• [GIVEN RECORDS]:
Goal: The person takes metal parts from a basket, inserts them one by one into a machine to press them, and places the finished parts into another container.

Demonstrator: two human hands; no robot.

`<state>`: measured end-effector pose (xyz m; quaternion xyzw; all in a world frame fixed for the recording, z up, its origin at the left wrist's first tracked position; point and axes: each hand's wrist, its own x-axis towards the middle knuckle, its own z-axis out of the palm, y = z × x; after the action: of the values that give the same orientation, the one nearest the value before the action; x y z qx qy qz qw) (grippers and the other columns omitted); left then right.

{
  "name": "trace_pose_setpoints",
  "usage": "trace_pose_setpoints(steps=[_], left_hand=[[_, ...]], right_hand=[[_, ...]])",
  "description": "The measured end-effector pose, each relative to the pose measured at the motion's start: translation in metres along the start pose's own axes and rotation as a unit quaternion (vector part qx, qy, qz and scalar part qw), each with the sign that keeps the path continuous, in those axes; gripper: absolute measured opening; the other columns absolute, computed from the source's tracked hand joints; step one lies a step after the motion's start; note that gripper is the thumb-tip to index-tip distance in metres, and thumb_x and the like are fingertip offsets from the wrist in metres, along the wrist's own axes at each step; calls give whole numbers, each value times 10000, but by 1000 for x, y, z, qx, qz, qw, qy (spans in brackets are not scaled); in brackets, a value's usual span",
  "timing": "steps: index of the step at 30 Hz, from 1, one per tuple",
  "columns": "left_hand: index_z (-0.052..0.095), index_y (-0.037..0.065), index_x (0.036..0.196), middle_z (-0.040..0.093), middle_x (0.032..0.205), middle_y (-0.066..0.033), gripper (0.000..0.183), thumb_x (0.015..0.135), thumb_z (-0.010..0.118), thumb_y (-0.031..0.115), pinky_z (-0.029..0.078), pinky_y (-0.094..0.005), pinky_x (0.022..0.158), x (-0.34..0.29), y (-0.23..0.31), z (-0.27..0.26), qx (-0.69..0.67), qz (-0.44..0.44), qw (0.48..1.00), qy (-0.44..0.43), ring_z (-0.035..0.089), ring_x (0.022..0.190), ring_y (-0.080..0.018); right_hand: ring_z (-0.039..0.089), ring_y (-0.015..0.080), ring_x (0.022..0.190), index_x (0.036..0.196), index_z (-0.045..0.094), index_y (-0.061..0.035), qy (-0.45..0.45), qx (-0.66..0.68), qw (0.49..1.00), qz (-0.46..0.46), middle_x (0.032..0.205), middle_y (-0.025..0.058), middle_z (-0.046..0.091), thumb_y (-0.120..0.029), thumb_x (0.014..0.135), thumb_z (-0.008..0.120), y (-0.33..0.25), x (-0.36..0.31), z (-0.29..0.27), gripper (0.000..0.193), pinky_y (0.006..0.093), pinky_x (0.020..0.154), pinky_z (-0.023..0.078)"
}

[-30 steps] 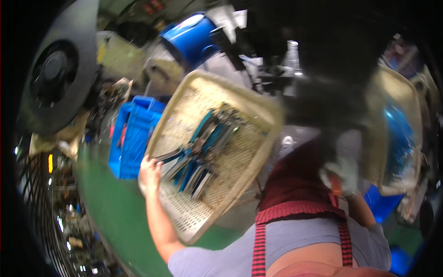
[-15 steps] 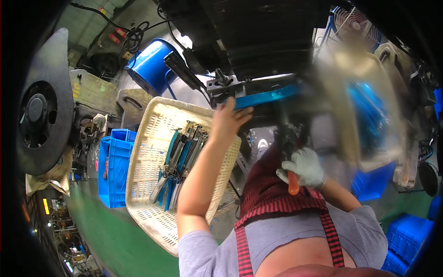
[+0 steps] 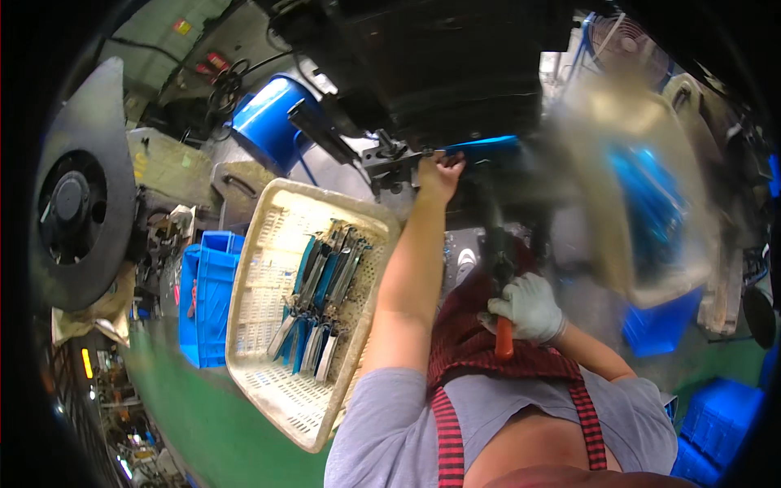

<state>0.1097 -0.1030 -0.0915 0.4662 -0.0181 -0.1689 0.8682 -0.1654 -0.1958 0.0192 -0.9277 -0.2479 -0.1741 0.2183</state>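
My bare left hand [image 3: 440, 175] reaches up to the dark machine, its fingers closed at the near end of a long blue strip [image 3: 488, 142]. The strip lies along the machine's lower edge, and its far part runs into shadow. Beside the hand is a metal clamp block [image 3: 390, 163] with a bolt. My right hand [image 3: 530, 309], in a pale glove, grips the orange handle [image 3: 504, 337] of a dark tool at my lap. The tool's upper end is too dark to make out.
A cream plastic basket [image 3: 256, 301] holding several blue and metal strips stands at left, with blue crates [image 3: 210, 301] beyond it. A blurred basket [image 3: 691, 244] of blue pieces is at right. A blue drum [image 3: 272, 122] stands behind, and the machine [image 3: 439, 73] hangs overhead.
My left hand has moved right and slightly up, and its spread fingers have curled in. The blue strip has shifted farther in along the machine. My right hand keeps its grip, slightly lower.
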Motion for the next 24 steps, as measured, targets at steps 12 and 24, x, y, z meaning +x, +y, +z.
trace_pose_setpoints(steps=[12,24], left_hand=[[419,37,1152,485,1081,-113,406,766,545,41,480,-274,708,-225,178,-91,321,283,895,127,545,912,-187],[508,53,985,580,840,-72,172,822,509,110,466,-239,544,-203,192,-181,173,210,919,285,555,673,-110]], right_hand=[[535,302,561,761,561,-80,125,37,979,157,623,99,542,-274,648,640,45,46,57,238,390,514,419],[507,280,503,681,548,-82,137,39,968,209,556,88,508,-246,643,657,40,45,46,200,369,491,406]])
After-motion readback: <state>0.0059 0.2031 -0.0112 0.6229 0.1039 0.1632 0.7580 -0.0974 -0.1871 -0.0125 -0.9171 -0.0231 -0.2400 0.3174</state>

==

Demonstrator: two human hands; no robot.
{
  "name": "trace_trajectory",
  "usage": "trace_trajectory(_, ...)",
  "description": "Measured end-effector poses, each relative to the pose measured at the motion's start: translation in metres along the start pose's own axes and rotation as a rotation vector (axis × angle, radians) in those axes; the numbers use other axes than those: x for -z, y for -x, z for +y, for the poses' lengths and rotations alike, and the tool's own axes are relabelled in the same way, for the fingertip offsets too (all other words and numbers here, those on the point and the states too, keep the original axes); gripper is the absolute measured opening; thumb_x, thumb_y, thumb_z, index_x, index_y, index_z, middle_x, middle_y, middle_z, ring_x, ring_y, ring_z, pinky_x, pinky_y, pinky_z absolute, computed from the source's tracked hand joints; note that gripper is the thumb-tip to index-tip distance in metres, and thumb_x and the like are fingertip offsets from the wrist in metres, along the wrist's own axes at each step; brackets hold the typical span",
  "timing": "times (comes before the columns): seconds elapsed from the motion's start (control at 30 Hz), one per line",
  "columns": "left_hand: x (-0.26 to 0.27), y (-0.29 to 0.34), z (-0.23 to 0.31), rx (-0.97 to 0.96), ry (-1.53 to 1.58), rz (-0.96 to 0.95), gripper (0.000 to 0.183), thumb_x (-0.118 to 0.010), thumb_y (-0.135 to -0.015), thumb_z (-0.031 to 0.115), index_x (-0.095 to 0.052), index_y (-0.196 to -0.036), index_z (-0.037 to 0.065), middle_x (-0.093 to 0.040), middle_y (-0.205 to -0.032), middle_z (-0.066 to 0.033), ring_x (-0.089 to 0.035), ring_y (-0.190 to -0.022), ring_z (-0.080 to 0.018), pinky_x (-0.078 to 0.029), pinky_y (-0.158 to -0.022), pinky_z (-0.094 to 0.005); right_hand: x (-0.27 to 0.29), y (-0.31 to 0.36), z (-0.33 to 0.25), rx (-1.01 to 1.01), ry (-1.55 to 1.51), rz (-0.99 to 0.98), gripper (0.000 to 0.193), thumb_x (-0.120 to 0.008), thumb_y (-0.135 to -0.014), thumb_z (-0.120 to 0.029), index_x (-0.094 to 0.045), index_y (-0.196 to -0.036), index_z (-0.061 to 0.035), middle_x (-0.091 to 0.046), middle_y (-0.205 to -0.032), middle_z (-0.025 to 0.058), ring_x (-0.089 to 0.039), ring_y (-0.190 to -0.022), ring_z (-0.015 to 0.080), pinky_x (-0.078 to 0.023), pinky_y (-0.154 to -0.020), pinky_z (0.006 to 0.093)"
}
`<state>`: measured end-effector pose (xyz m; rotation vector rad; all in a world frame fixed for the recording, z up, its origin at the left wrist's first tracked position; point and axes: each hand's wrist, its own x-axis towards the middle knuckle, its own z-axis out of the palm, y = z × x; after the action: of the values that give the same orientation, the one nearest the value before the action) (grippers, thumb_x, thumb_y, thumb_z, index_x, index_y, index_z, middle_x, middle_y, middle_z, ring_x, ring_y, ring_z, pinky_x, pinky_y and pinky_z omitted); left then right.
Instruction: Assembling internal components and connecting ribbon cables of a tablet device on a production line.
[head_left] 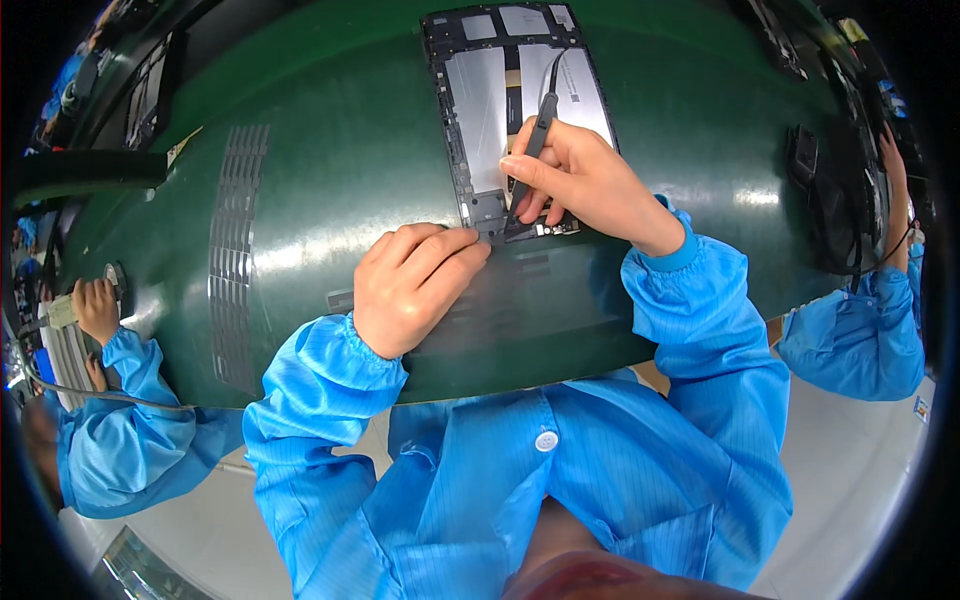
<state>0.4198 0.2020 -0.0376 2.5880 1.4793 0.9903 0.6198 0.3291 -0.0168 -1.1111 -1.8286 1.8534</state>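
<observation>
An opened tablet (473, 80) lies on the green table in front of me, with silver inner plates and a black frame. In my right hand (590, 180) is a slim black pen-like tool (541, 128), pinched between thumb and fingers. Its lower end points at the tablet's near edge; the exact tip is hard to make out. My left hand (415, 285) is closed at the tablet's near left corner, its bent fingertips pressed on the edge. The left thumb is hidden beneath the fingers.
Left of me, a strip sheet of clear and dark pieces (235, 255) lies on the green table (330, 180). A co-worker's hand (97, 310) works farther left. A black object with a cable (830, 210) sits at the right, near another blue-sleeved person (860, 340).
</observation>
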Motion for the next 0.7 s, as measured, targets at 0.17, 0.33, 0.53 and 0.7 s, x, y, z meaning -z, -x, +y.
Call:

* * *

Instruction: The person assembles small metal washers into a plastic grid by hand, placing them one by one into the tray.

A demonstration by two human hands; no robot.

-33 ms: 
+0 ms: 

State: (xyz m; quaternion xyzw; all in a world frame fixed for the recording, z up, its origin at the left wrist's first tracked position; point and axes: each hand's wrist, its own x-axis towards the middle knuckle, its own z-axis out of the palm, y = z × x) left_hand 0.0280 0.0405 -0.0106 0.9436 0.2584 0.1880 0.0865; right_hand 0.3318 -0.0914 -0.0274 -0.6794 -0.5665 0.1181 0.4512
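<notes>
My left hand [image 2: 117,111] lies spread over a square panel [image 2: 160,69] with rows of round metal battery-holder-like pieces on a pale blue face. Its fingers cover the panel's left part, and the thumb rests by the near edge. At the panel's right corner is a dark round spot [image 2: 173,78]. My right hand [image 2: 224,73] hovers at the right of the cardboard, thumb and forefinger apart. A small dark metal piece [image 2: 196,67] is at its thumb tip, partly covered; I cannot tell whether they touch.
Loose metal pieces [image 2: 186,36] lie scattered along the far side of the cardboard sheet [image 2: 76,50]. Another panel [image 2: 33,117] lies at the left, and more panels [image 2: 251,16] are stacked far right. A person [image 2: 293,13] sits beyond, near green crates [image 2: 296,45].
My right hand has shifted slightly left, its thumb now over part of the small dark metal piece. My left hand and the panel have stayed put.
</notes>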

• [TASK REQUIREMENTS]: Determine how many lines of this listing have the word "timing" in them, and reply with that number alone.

• [RESULT OF THE EXERCISE]: 2